→ **EXERCISE DETAILS**: Please output exactly the lines from the one containing "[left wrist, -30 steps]" through the end of the records below, leaving out any pictures.

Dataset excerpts
☆ ☆ ☆ ☆

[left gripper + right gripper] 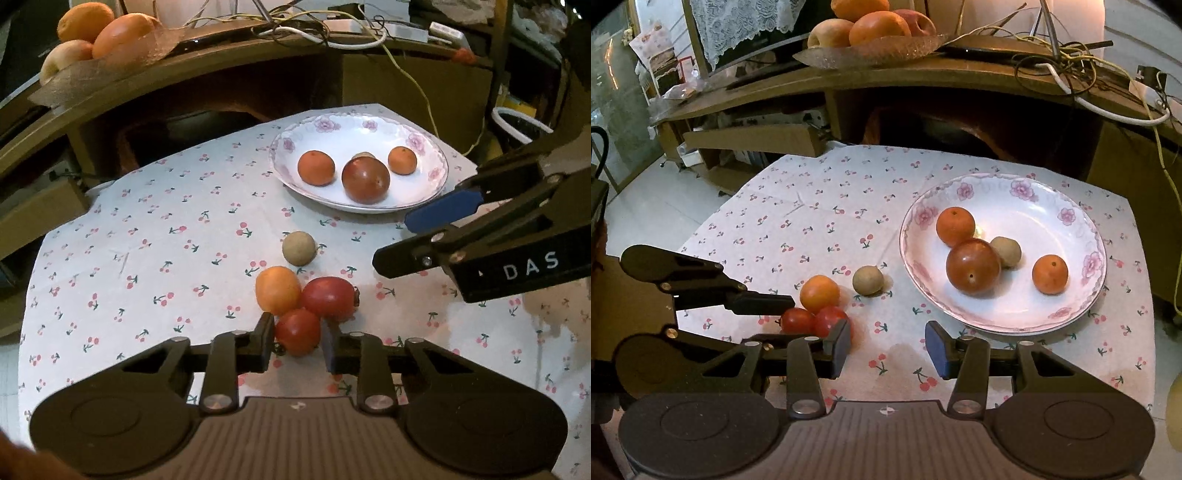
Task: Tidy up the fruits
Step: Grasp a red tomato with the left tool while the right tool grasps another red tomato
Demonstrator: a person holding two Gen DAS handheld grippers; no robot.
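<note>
This is a lived-in home, most likely a living room. A small table wears a white cherry-print cloth (pixel 812 206) with a floral china plate (pixel 1082 225) on it, and behind it runs a curved wooden TV-style cabinet (pixel 923 79) carrying a cut-glass fruit bowl (pixel 886 48) heaped with oranges and apples. A tangle of white and yellow cables (pixel 1082 66) lies on the cabinet top, a lace cloth (pixel 738 22) hangs over a dark screen, a cardboard box (pixel 753 142) sits by the pale tiled floor (pixel 646 206), and cluttered shelves fill the left edge.
</note>
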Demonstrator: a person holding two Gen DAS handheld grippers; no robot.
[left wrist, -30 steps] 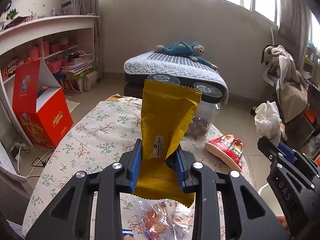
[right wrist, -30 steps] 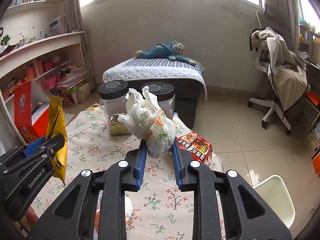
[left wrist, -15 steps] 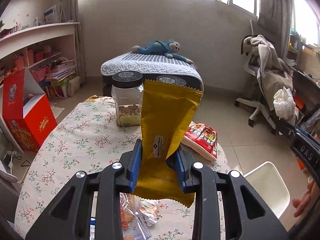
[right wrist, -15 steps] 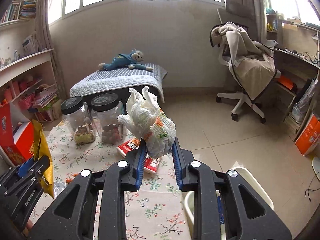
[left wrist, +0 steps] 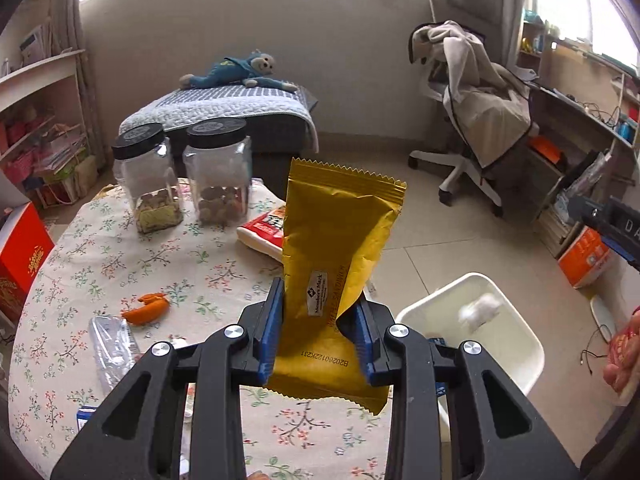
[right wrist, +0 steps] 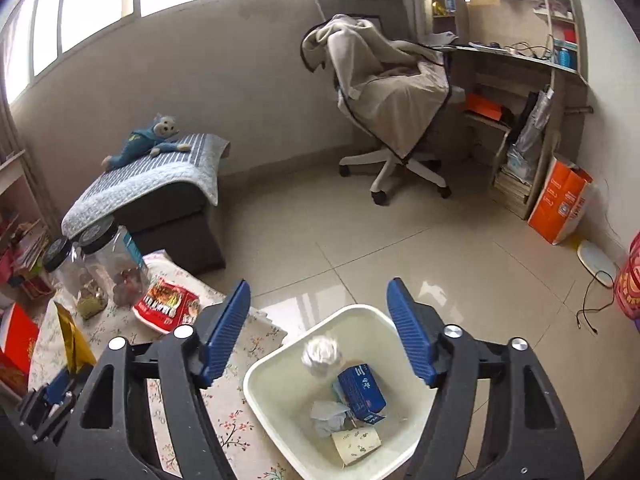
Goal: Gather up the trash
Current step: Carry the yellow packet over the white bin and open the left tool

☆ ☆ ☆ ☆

→ **FINISHED TASK**:
[left wrist, -30 steps] 
[right wrist, -30 steps] 
[left wrist, -15 steps] 
[right wrist, -15 steps] 
[left wrist, +0 steps] 
[right wrist, +0 steps] 
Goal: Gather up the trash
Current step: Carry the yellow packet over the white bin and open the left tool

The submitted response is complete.